It was a good day on the greens too for the Kiwi bowlers.

The NZ men's triples team of Ali Forsyth, Shannon McIlroy and Tony Grantham started their Games campaign with a 16-13 win over Guernsey.

They were much more convincing in their second match, romping to a 29-6 win over the Norfolk Islands.

The men's pair of Richard Girvan and Blake Signal also opened with a win, 14-11 over Niue and then came from 6-4 down to score an encouraging 16-8 win over South Africa in their second appearance.

Jo Edwards began her quest for the women's singles gold with a 21-10 victory over her Indian rival, with the para-bowls B2/B3 mixed pair had a win and a loss.


The New Zealand women's table tennis team had a pair of wins in very different circumstances.

The Kiwis crushed Vanuatu 3-0 in their early game before narrowly slipping past Wales 3-2.

Elder statewoman Li Chunli, now 52, won both her singles matches, 3-1 and 3-0, while sister Karen Li cruised to 3-0 victory.

The men's team beat Kenya 3-0 and were still to play Wales.


New Zealand's rhythmic gymnasts Kelly MacDonald and Amelia Coleman were well off the pace on the opening day.
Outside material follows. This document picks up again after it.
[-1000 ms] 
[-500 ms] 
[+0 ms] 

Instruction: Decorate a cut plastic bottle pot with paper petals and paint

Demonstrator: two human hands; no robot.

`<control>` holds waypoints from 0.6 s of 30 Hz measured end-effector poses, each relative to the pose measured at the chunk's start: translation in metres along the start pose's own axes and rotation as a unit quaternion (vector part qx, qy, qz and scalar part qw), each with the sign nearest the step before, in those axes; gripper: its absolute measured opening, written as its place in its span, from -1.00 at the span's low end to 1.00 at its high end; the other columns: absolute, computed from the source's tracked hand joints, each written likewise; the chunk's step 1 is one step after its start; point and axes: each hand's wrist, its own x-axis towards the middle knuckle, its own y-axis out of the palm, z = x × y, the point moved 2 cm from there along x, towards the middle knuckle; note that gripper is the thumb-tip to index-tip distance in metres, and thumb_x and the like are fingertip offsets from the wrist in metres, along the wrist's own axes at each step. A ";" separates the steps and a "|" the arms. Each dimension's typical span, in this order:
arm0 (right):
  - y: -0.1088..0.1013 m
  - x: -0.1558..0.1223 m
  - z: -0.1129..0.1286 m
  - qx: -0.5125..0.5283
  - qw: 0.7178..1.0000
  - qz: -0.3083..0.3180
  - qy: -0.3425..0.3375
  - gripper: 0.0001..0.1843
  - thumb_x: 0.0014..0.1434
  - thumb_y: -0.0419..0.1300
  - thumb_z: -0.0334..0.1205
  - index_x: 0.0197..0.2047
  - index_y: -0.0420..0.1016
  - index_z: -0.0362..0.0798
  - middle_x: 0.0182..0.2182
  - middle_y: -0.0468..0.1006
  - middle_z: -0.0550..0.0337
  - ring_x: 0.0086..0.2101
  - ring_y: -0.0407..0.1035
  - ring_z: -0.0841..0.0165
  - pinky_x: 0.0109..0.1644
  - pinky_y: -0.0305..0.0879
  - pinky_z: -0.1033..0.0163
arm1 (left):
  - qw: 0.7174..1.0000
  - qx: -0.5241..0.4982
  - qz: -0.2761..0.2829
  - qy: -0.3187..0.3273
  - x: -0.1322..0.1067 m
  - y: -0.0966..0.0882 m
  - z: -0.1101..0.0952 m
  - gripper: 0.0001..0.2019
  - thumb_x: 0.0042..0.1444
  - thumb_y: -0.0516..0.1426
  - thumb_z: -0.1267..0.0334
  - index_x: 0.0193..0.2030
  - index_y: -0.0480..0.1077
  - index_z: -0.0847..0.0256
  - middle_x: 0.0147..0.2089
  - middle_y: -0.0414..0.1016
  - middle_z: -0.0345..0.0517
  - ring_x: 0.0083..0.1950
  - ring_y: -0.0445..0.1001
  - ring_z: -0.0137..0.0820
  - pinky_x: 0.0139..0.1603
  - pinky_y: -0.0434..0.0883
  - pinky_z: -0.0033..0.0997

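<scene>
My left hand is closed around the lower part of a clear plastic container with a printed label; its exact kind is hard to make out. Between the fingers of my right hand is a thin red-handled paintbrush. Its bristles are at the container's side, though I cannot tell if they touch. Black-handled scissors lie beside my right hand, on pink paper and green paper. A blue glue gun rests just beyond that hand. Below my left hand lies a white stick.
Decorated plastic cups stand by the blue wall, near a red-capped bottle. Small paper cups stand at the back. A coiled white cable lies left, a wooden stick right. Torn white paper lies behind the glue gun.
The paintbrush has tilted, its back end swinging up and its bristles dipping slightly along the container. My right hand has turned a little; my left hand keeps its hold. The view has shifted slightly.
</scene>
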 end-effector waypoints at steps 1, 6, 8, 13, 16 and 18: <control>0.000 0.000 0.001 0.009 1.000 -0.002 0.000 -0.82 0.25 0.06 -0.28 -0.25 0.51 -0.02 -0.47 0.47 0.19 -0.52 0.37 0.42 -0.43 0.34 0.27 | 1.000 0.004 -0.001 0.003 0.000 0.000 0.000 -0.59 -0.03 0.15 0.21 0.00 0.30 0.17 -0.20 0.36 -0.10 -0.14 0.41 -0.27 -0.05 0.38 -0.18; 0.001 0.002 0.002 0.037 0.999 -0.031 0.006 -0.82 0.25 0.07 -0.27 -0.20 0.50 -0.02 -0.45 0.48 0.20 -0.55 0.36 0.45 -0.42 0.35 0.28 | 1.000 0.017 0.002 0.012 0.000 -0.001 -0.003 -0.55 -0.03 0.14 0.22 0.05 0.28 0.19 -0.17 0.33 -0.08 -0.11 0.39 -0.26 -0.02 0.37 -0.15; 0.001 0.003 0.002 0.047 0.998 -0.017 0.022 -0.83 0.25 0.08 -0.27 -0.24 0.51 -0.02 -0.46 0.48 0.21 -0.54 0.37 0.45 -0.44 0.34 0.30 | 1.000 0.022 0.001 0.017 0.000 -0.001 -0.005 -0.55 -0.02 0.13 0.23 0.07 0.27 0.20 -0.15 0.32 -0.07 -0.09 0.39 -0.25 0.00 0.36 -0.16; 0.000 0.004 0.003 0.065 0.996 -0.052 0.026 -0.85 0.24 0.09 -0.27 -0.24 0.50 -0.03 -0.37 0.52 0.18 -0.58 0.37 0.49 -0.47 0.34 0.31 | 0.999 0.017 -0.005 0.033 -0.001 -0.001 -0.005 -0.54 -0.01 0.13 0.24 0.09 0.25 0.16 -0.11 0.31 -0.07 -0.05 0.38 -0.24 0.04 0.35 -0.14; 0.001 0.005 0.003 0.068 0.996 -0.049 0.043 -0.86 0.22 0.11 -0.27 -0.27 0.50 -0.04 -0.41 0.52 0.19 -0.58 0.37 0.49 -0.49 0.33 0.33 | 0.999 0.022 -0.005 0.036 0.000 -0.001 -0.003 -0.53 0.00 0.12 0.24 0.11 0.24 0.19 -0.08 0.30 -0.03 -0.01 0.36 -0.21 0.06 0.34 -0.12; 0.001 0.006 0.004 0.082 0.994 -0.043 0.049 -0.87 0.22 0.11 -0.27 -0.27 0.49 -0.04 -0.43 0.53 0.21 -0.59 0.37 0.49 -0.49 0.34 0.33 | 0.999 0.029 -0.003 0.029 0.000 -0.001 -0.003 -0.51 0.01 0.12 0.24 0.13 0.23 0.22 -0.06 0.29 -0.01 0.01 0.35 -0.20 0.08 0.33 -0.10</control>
After two disciplines, MacDonald was in 23rd on 21.975 points, only a whisker ahead of Coleman in 24th on 21.750. Coleman finished the better and ended the event in 23rd while MacDonald was 26th.


Kiwi weightlifter Lou Guinares was second after the B-group finished lifting. His 206kgs total (90kg snatch and 116kg clean and jerk) was well short of his entry total of 221kg.

The A-group in Guinares' 56kg men's section didn't do as well as expected and Guinares was left a credible seventh.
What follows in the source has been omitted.